◆ PROBLEM DESCRIPTION
Once you find the line with "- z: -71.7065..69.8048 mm" in the entries below, return exactly every line from it through the line with "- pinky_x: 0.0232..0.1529".
Segment Start: GIVEN DATA
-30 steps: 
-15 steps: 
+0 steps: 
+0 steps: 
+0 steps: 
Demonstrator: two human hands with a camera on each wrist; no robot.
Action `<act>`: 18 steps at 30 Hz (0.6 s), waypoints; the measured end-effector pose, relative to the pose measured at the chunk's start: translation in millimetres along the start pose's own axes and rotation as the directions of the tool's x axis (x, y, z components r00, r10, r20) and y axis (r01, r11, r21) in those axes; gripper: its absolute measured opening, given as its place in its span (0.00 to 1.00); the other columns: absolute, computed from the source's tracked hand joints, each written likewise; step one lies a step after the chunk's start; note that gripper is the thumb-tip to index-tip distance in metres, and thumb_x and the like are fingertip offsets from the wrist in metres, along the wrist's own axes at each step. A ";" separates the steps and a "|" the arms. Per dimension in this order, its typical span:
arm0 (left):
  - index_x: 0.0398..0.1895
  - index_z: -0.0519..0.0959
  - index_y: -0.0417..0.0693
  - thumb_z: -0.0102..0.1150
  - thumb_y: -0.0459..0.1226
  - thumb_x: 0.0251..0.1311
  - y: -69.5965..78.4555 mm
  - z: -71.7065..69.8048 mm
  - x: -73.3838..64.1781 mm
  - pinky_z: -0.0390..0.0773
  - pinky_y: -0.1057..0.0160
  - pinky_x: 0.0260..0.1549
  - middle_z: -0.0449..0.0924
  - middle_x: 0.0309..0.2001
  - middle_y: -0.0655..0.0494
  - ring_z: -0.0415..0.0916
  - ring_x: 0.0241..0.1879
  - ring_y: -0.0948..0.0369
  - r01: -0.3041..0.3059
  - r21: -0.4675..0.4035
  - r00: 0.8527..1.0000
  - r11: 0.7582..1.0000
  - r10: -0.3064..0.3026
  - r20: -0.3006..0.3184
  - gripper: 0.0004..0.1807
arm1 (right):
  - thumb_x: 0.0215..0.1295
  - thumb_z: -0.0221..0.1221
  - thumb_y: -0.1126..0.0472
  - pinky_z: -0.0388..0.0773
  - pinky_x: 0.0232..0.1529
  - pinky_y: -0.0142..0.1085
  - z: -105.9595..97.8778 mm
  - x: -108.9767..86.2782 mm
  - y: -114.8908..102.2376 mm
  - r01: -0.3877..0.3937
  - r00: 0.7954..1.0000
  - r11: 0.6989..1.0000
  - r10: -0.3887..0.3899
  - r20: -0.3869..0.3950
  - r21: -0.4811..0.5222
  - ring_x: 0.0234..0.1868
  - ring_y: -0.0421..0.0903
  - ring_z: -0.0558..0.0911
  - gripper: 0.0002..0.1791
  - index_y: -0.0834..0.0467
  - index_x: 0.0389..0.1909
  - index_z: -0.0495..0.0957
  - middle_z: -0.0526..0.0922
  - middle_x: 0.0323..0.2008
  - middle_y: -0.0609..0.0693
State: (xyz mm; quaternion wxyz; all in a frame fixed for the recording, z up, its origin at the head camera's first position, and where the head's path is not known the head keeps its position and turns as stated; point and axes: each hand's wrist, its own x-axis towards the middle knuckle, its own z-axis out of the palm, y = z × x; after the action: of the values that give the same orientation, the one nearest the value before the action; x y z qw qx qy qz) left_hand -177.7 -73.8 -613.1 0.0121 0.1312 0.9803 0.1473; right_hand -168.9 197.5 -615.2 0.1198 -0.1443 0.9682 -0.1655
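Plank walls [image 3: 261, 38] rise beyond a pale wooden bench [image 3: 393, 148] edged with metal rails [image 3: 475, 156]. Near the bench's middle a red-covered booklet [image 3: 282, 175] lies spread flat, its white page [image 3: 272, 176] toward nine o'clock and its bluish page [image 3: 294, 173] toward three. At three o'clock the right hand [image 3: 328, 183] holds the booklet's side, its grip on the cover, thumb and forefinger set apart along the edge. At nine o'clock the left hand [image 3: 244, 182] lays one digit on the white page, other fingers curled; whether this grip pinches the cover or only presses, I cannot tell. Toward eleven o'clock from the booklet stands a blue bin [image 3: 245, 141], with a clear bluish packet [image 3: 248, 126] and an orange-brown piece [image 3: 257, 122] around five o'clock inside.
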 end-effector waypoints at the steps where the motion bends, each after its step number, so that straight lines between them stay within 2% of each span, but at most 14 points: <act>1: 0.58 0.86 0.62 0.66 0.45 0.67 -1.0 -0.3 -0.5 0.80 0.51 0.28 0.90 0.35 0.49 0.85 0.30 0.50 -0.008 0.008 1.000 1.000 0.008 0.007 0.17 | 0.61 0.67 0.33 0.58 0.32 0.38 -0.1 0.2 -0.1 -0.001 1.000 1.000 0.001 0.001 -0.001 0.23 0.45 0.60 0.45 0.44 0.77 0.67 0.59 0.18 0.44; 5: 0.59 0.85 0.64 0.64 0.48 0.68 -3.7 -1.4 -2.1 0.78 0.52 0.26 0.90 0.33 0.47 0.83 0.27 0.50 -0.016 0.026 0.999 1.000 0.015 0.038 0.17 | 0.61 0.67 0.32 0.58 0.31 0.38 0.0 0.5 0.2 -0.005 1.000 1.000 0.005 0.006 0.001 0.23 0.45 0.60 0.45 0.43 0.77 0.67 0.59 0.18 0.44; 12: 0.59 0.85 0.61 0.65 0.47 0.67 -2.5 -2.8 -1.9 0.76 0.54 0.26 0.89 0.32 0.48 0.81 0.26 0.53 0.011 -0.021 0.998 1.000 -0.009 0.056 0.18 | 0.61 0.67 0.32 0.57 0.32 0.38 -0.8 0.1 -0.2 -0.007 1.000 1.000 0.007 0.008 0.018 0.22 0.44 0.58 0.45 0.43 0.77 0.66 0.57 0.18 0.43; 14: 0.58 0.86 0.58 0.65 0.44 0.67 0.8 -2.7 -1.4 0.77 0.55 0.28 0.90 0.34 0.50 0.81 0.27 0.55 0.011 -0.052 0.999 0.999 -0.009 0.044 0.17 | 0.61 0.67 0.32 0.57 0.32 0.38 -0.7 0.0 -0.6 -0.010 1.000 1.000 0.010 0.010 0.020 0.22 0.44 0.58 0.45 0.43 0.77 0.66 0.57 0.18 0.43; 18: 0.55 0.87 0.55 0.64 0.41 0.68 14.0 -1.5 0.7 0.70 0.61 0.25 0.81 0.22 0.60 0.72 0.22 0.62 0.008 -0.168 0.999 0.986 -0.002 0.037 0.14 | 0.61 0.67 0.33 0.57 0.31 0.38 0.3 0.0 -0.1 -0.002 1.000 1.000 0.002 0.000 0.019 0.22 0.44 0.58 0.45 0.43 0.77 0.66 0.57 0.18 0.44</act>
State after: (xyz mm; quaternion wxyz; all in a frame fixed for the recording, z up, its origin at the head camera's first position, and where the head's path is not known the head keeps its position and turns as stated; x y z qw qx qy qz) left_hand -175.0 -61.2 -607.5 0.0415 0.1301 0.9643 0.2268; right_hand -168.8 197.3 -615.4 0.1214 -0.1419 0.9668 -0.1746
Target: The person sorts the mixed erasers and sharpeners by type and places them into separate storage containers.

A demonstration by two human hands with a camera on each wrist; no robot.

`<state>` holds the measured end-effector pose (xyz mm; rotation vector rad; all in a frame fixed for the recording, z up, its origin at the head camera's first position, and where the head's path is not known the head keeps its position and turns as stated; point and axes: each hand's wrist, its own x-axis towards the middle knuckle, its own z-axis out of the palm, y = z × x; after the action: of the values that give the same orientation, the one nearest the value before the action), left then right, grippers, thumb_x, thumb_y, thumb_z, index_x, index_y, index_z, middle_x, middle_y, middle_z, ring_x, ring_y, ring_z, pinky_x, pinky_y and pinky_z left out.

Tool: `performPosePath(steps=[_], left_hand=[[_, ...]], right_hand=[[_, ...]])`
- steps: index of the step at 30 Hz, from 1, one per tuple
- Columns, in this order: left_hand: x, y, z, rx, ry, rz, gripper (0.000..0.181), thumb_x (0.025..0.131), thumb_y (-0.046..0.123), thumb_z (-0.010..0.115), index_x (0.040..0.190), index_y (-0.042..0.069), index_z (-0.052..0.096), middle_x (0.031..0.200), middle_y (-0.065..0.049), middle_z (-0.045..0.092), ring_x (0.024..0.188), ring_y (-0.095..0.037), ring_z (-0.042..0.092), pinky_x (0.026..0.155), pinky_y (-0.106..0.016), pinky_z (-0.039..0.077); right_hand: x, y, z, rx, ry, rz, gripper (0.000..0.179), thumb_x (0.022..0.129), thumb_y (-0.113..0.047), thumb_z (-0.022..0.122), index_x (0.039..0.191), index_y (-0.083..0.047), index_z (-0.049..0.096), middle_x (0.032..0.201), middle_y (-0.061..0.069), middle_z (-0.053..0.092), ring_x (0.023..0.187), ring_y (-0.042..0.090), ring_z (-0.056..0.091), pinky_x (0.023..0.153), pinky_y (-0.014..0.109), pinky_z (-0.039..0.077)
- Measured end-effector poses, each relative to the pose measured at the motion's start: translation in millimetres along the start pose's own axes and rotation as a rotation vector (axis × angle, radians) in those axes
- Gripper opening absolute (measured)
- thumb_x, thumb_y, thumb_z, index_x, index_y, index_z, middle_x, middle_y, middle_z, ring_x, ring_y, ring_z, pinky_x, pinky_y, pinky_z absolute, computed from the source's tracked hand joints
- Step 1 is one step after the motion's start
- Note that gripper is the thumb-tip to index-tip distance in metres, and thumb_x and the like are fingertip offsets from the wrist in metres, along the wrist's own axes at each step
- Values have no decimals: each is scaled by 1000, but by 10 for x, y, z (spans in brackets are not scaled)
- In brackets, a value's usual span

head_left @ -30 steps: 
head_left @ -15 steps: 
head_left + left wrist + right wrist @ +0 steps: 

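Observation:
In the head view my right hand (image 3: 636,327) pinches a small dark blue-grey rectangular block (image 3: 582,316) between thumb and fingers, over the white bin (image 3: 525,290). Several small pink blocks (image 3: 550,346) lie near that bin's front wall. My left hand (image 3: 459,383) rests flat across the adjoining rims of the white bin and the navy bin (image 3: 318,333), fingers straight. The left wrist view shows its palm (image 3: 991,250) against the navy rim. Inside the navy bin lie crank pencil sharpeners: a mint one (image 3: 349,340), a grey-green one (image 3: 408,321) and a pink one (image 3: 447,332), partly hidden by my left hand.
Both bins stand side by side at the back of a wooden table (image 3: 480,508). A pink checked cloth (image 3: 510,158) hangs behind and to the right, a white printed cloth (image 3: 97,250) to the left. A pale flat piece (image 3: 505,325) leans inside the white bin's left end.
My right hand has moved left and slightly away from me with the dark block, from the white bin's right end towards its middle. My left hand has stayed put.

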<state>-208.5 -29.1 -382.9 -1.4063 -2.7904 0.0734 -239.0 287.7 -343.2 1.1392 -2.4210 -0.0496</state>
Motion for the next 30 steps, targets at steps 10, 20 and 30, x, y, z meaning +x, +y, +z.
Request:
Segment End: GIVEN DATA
◆ ANSWER BOX
  - z: -71.7065..69.8048 mm
  - x: -73.3838..64.1781 mm
  - pinky_z: -0.0390..0.0773
  - pinky_y: -0.1057..0.0160
  - pinky_x: 0.0260..0.1549
  - middle_z: -0.0449..0.0924
  - middle_x: 0.0309..0.2001
  - middle_y: -0.0655..0.0494
  - ring_z: -0.0415..0.0916
  - ring_x: 0.0241..0.1879
  - ring_y: -0.0948..0.0369
  - r01: -0.3041..0.3059
  - r21: -0.4675..0.4035
  - r00: 0.8527..1.0000
  - r11: 0.7582..1.0000
  - r10: -0.3064..0.3026
  - r20: -0.3006..0.3184
  - gripper: 0.0004..0.1807
arm1 (right):
  - thumb_x: 0.0215..0.1295
  - thumb_z: -0.0221..0.1221
  - thumb_y: -0.1126..0.0472
  - pinky_z: -0.0388..0.0773
  - pinky_x: 0.0232..0.1529

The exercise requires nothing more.